Zu einer OP kommt es beim Patellaspitzensyndrom nur in seltenen Fällen – nach chronischem sehr langem Bestehen und dem Misserfolg der konventionellen Therapien. Bisher ist ein besserer Erfolg einer OP gegenüber der konventionellen Behandlung nicht nachgewiesen. Beispiel eines operativen Verfahrens ist das seitliche Einschneiden in die Sehne, um die Spannung zu nehmen. Eine Operation ist ein Eingriff in den Körper und bringt immer die Gefahr von Komplikationen mit sich, weshalb sie erst als letzte Möglichkeit in Betracht gezogen werden sollte.

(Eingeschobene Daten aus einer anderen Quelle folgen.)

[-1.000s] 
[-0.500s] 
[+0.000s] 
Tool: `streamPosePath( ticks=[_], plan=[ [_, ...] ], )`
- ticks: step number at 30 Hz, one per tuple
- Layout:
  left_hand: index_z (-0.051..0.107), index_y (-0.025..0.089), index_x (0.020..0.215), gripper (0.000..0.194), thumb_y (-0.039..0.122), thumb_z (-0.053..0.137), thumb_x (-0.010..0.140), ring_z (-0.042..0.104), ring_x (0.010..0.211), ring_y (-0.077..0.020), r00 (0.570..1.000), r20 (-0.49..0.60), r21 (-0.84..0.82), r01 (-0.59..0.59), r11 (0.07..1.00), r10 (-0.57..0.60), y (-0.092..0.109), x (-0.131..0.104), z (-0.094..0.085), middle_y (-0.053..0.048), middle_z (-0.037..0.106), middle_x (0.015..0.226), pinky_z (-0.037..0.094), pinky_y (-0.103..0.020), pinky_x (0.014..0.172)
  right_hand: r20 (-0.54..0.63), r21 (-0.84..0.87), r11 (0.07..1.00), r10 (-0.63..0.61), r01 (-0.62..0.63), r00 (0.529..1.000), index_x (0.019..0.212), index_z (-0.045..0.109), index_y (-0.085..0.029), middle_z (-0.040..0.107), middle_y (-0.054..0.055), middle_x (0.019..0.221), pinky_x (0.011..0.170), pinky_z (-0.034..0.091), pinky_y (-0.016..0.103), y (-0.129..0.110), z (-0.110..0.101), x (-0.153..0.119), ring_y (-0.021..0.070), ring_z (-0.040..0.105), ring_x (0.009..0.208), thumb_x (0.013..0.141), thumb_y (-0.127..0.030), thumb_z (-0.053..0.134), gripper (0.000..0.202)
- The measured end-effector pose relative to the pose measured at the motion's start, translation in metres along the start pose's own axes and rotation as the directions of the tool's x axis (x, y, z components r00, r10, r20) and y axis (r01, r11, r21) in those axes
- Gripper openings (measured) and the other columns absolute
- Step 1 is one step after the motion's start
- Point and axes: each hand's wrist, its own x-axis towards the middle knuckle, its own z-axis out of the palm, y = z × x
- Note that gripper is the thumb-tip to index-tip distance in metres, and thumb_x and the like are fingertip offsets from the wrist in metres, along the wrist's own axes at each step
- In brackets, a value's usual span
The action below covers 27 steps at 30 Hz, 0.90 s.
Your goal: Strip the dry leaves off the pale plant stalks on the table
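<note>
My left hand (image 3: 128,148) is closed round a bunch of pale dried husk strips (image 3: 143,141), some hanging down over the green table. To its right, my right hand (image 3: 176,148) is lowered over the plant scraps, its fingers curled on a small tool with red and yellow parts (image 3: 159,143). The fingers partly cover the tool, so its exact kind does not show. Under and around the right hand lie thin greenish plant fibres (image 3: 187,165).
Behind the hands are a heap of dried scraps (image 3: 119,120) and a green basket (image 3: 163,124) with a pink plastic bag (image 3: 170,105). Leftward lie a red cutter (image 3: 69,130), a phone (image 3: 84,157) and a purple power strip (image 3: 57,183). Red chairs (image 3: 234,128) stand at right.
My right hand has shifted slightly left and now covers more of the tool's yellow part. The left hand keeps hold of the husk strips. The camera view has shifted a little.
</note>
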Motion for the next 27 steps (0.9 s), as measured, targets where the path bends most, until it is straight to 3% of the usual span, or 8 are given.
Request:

Die Überlastungserkrankung Patellaspitzensyndrom betrifft oft junge Sportler, kann jedoch mit den richtigen Maßnahmen in den meisten Fällen konservativ behandelt werden. Zu einer Operation kommt es nur selten. Wird die Ursache für die Überlastung herausgefunden und unter Mitarbeit des Patienten mit Mobilisations-, Dehnungs-, Koordinations- und Kärfitgungsübungen behandelt, kann erfolgreich ein schmerzfreies Training erreicht werden. Vorbeugend sollte sich regelmäßig aufgewärmt und gedehnt werden sowie Ausgleichsübungen durchgeführt werden, um auch umliegende Muskeln zur Unterstützung zu trainieren.